Centrafrique : la Cour constitutionnelle émet un avis défavorable

Selemby doudouLors des élections groupées marquant la fin de la transition démocratique, le président de la république ainsi que les parlementaires de la 6e législature étaient élus pour un mandat de 5 ans. A l’approche de cette échéance quinquennale, l’autorité nationale des élections -ANE-, organe désigné par la constitution chargé de gérer les opérations électorales a retenu dans son chronogramme définitif la date du 27 décembre 2020 pour organiser le premier tour du scrutin présidentiel et législatif. Des difficultés techniques, matérielles et logistiques apparentes s’accumulent sans oublier le paramètre d’insécurité qui prend en otage le facteur "temps" rendant quasi impossible l’organisation des élections dans le délai constitutionnel. Bernard Selemby-Doudou@bsd

Pour combler l’éventualité du glissement du calendrier électoral avec corollaire une situation non prévue par la constitution, certains députés véreux agissant sous le contrôle et l’aiguillage du pouvoir ont trouvé un prétexte parfait à travers la pandémie du coronavirus comme facteur du retard pour modifier et compléter certaines dispositions constitutionnelles. Cette modification de la constitution propose une nouvelle rédaction des articles 36 et 68 de la constitution pour contourner les verrous rigides des articles 35, 38, 153 et 158 recommandés par le forum de Bangui en y intégrant la notion de "force majeure".

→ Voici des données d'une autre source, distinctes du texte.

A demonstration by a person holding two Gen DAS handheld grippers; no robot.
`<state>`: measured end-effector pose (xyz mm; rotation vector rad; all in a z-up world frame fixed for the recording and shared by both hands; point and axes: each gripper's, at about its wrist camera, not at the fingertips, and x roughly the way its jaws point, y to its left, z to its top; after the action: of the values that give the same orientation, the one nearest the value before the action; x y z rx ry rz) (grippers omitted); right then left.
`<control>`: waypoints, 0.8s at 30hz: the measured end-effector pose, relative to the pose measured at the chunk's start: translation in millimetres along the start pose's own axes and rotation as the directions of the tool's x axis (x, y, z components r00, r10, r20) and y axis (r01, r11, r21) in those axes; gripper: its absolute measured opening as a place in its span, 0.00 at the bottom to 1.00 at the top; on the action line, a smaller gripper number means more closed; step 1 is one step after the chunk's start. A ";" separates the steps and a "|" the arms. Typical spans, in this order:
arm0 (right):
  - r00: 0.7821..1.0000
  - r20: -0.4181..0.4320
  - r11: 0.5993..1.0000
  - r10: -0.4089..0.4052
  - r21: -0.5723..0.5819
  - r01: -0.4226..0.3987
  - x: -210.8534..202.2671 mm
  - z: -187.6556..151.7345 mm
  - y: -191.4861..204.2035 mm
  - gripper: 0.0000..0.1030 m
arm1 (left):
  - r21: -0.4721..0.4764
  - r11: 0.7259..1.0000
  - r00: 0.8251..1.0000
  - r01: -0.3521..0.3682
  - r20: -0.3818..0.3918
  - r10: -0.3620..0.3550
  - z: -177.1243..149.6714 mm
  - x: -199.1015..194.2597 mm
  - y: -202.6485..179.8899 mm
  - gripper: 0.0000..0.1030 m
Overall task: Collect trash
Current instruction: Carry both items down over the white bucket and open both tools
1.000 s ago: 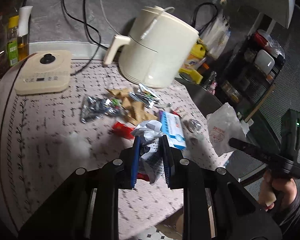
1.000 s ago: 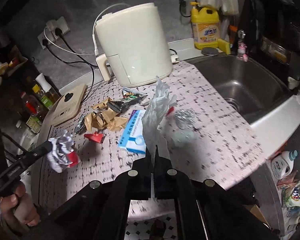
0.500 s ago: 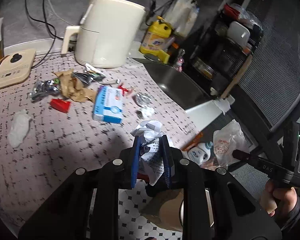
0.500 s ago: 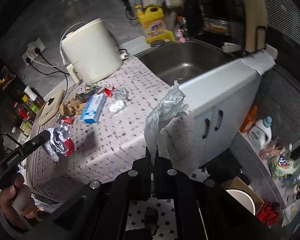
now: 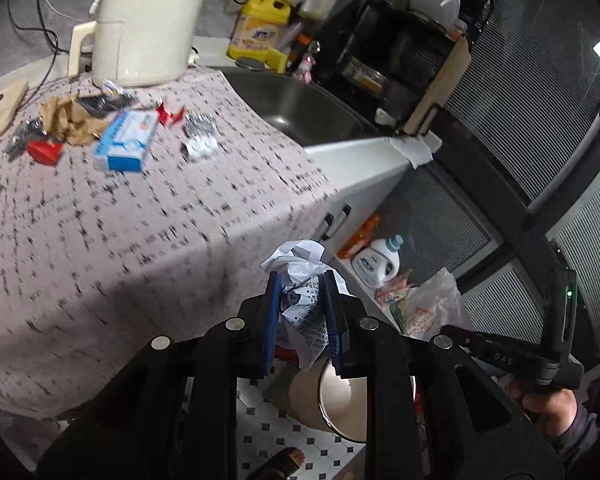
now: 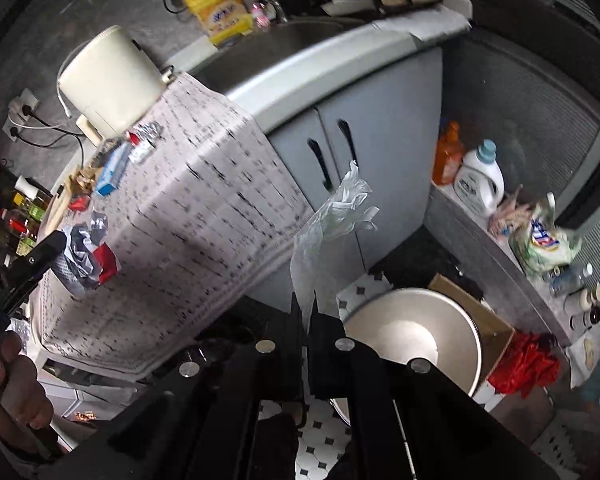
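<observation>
Since the earlier frames both views had swung off the worktop (image 5: 140, 216) toward the floor: the litter that had sat mid-frame now lay in the upper left of the left wrist view, and a round metal bin (image 6: 412, 344) had come into the lower middle of the right wrist view. The step in hand looked like the carry to the bin, with two pieces of trash picked up and more left behind beside the blue box (image 5: 126, 146). The left tongs (image 5: 302, 312) were only partly spread, their blue pads pinching a crumpled printed paper (image 5: 300, 280) that stuck out above them, low in the middle of the frame over the bin's rim. The right tongs (image 6: 306, 312) were pressed together on the lower end of a thin clear plastic wrapper (image 6: 332, 220), which stood up from them in front of the cabinet doors (image 6: 340, 160). The next move probably called for bringing each piece squarely over the bin's mouth before spreading the tongs, since the light plastic could drift or cling.
</observation>
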<state>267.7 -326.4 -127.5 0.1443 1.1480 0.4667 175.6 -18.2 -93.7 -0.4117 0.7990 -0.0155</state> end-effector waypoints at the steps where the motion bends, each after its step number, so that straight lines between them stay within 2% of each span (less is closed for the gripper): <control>1: 1.000 -0.011 1.000 -0.002 0.002 0.002 1.7 -4.1 -5.4 0.03 | -0.003 1.000 1.000 0.002 -0.009 -0.002 -5.6 4.1 -3.7 0.21; 11: 0.983 -0.179 0.998 -0.041 0.043 0.049 45.9 -61.7 -69.4 0.06 | -0.025 1.000 0.994 0.011 -0.109 -0.014 -64.7 44.3 -33.2 0.21; 15: 0.972 -0.237 0.994 -0.007 0.104 0.033 60.1 -78.4 -88.2 0.08 | -0.017 1.000 0.989 0.010 -0.146 -0.012 -80.7 56.1 -42.3 0.21; 16: 0.971 -0.239 0.994 -0.009 0.108 0.035 61.1 -80.3 -90.6 0.10 | -0.013 1.000 0.989 0.010 -0.151 -0.012 -82.7 58.5 -43.8 0.21; 18: 0.973 -0.229 0.990 -0.010 0.132 0.042 57.8 -84.1 -97.4 0.51 | -0.007 1.000 0.986 0.012 -0.169 -0.013 -85.3 64.6 -46.6 0.21; 19: 0.977 -0.211 0.989 -0.015 0.143 0.046 54.0 -85.3 -100.9 0.54 | -0.003 1.000 0.984 0.015 -0.175 -0.015 -85.7 67.7 -48.2 0.21; 24: 0.982 -0.184 0.979 -0.032 0.190 0.067 42.0 -89.2 -114.4 0.52 | 0.043 0.998 0.977 0.048 -0.209 -0.038 -87.5 81.5 -63.4 0.21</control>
<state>233.2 -422.1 -239.2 0.2480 1.3722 0.3261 180.6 -121.1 -181.5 -0.3856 0.9939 -0.1196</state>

Les forces vives de la nation se sont insurgées contre cette démarche qui y voit d’une part une manœuvre de monopolisation du pouvoir et d’autres part un moyen de dicter sa volonté. C’est dans ce climat alimenté par des charges électrostatiques que la Cour constitutionnelle a été saisi pour donner son avis sur la constitutionnalité de la procédure. Sur la forme, la noble cour constitutionnelle s’est d’abord déclarée compétente pour statuer et a déclaré la requête recevable. La prudence et la difficulté des sages au cours de l’instruction du dossier étaient palpables car cette dernière a procédé à l’audition et la concertation de certaines personnalités politiques, missions inédites non répertoriées dans les missions de la Cour attribuées par l’article 95 de la constitution du 30 mars 2016.

Au fond, la Cour constitutionnelle à travers l’avis N°015/CC/20 du 5 juin 2020 relatif à la révision de certaines dispositions de la constitution du 30 mars 2016 a émis un avis formellement défavorable à la modification de la constitution et a décidé qu’en cas de glissement du calendrier électoral synonyme d’un vide juridique constaté, le recours à une large concertation consensuelle au détriment de la transition politique s’impose. Conscient de la capacité notoire du pouvoir à politiser les institutions de la république, le citoyen lambda s’interroge :

  • L’avis défavorable émis par la Cour constitutionnelle sur le projet de modification de la constitution est-elle conforme à l’esprit de notre loi fondamentale ?
  • Pourquoi la Cour constitutionnelle a organisé l’audition des chefs de partis politiques alors que ces derniers n’ont pas saisi la noble cour ?
  • La réception et l’audition des forces vives de la nation sont-elles les nouveaux baromètres pour légitimer les décisions de la Cour constitutionnelle ?
  • Sa décision d’exclure la transition politique consensuelle équivaut à la continuité du mandat du président de la République au-delà du délai constitutionnel, cela n’est-il pas contraire aux dispositions de l’article 35 de la constitution ?

 

Au-delà des interrogations qui alimentent les débats politiques, il est important de souligner que cet avis de la Cour constitutionnelle n’est une victoire pour personne si ce n’est que le droit qui a triomphé. Les démocrates avertis ne peuvent que saluer cette décision qui confirme l’indépendance et la neutralité de la Cour constitutionnelle à l’égard du pouvoir établi pourvu que ça dure c’est à dire que le peuple souverain espèrera mieux lors des prochaines échéances électorales. Pour ce faire, nous encourageons les juges constitutionnels d’éviter au maximum d’être inféodé au pouvoir au risque de politiser l’institution qui est le gendarme de la loi fondamentale.

Mais attention, ne le dites à personne. Si on vous demande, ne dites pas que c’est moi.

Bernard Selemby-Doudou

Juriste, administrateur des élections.